Bianca sobbed but said nothing.

“I’m sorry,” said Jack. “Are you sure he’s gone?”

“I picked up a BBC News broadcast out of Havana,” Rick said. “There were a hundred sixty-seven workers on the rig from seventeen different countries. None of the workers was from the U.S., of course. Two of the fatalities were U.K. citizens. The BBC report that identified the U.K. workers also listed Rafael Lopez among the dead.”

“Man, that’s horrible,” said Theo.

“It is,” said Rick, but he was looking at Jack. “I was hoping a good lawyer could help.”

“What can I do?”

“Again, I’m no oil expert, but I’ve done some quick homework on the Internet. The average payout to the widows of the eleven men killed in the 2010 BP Deepwater Horizon disaster was between eight and nine million dollars.”

“Are you asking me to file a wrongful death suit on Bianca’s behalf?”

“Yeah. It’s a foregone conclusion that the Cubans, the Chinese, the Russians, and the Venezuelans won’t give her ten pesos. Her only hope is to file a lawsuit in this country.”

“I hear what you’re saying,” said Jack. “But it’s not so clear cut.”

“Why not?” asked Rick. “Bianca is an American citizen.”

“That’s true. But her husband was Cuban. The manufacturer of the rig is Chinese. And the consortium was drilling within the territorial waters of Cuba.”

“So she has no rights in U.S. court?”

“I’m not saying that. But it’s a definite hurdle.”

“Do you think you can help her?”

“Of course Jack can help her,” said Theo. “Compared to keeping me out of the electric chair, this has to be a piece of cake.”

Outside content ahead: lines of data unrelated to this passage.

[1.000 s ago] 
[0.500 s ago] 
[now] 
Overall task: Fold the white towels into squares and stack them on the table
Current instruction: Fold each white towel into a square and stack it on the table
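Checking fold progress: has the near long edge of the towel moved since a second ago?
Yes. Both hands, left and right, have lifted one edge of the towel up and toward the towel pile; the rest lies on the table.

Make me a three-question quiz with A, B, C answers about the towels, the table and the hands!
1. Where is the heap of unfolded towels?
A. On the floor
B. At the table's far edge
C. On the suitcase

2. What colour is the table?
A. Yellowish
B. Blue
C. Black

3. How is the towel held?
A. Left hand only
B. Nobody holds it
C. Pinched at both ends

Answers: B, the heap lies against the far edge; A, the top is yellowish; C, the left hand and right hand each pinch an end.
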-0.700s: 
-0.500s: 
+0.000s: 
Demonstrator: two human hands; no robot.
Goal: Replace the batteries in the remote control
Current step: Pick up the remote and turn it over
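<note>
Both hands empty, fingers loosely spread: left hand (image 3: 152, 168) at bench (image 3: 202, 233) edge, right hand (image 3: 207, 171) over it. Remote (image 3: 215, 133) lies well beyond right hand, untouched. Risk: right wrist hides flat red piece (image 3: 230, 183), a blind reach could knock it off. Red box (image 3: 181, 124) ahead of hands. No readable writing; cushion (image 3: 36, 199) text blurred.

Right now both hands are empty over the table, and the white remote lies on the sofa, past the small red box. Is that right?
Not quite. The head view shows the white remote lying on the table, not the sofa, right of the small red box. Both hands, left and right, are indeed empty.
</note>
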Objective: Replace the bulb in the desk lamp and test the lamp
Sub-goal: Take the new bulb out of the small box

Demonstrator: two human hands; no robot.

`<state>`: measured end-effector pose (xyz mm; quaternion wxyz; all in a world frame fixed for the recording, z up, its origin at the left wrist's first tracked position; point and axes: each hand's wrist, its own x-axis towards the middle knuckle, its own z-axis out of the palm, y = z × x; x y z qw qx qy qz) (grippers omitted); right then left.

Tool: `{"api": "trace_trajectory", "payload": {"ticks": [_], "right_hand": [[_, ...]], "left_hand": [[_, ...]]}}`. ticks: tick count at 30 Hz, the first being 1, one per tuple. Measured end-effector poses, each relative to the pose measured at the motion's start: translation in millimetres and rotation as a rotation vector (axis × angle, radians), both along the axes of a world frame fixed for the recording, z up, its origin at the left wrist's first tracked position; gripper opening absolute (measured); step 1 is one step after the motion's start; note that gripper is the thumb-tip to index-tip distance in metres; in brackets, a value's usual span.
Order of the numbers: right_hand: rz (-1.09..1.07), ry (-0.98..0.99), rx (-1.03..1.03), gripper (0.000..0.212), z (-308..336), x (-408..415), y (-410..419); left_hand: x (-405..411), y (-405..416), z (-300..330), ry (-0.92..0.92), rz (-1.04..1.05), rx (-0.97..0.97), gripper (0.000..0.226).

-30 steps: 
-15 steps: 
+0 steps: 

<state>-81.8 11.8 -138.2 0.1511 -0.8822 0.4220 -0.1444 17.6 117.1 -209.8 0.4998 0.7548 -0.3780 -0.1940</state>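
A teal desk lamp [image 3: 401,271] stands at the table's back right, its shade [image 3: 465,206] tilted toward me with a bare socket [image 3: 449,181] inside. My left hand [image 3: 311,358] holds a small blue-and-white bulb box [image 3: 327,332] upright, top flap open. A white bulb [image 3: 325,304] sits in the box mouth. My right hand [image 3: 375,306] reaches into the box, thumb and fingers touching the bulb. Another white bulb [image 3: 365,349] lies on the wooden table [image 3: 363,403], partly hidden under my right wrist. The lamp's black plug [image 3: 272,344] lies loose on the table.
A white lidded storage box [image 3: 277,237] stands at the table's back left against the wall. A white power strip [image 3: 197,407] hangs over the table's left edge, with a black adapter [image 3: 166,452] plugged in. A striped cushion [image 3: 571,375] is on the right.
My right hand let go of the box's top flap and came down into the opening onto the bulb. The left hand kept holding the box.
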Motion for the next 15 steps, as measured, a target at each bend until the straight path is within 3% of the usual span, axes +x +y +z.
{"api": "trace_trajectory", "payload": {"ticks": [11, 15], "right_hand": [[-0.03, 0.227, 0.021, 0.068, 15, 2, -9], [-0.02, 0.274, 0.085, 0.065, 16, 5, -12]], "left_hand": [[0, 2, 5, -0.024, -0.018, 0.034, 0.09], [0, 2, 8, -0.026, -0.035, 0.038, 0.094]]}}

“We need to talk about this,” said Jack. “First, the fact that an oil rig exploded does not make this an open-and-shut case. To win a wrongful death lawsuit we have to prove that the oil consortium’s negligence or other wrongdoing caused the explosion.”

Rick was unfazed. “BP coughed up twenty-three billion dollars. I find it hard to believe that the safety standards on Scarborough 8 were any better than they were on Deepwater Horizon.”

“That’s probably true,” said Jack. “But in the Deepwater Horizon case, lawyers had court-issued subpoenas, and they used all the regular channels of discovery to get evidence and place the blame where it belonged. In this case, it’s possible, maybe even likely, that no one will
ever
uncover the truth about what really caused the explosion. Suing the Chinese, the Russians, and the Venezuelans for negligent operation of an oil rig in Cuban waters is the legal equivalent of running headlong into a stone wall.”